Problem to work on — Could the data below be copied out in full, word for word?

------------------------------------------------

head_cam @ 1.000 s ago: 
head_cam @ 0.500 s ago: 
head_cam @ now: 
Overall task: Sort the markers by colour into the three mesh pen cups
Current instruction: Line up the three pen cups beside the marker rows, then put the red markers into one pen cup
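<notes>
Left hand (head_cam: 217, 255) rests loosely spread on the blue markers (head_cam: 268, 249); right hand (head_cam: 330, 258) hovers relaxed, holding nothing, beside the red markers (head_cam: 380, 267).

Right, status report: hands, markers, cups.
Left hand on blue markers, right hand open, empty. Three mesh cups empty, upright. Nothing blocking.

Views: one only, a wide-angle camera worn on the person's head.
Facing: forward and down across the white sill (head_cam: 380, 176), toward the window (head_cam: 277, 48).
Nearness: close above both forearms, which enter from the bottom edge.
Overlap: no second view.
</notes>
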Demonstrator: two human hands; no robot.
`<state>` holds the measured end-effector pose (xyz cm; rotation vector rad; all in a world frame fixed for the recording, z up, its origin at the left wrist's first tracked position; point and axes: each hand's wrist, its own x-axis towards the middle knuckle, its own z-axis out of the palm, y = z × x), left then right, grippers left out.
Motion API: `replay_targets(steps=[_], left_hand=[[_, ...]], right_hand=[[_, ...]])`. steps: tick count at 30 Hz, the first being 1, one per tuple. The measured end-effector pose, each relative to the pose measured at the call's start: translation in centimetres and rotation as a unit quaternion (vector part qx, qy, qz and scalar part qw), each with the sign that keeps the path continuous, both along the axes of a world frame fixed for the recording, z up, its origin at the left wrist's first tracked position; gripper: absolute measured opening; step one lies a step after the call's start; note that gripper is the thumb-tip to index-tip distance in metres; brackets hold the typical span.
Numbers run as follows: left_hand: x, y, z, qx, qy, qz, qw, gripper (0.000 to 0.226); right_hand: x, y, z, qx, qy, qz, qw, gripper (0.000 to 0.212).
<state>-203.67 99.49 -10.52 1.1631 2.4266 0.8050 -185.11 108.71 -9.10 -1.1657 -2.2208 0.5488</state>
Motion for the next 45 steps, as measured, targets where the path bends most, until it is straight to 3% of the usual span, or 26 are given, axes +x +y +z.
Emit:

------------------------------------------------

Solution for this task —
head_cam @ 1.000 s ago: 
head_cam @ 0.500 s ago: 
head_cam @ now: 
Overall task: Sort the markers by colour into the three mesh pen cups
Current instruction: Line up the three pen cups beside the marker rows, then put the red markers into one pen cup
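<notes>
Left hand (head_cam: 217, 255) rests loosely spread on the blue markers (head_cam: 268, 249); right hand (head_cam: 330, 258) hovers relaxed, holding nothing, beside the red markers (head_cam: 380, 267).

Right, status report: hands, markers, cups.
Left hand on blue markers, right hand open, empty. Three mesh cups empty, upright. Nothing blocking.

Views: one only, a wide-angle camera worn on the person's head.
Facing: forward and down across the white sill (head_cam: 380, 176), toward the window (head_cam: 277, 48).
Nearness: close above both forearms, which enter from the bottom edge.
Overlap: no second view.
</notes>
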Demonstrator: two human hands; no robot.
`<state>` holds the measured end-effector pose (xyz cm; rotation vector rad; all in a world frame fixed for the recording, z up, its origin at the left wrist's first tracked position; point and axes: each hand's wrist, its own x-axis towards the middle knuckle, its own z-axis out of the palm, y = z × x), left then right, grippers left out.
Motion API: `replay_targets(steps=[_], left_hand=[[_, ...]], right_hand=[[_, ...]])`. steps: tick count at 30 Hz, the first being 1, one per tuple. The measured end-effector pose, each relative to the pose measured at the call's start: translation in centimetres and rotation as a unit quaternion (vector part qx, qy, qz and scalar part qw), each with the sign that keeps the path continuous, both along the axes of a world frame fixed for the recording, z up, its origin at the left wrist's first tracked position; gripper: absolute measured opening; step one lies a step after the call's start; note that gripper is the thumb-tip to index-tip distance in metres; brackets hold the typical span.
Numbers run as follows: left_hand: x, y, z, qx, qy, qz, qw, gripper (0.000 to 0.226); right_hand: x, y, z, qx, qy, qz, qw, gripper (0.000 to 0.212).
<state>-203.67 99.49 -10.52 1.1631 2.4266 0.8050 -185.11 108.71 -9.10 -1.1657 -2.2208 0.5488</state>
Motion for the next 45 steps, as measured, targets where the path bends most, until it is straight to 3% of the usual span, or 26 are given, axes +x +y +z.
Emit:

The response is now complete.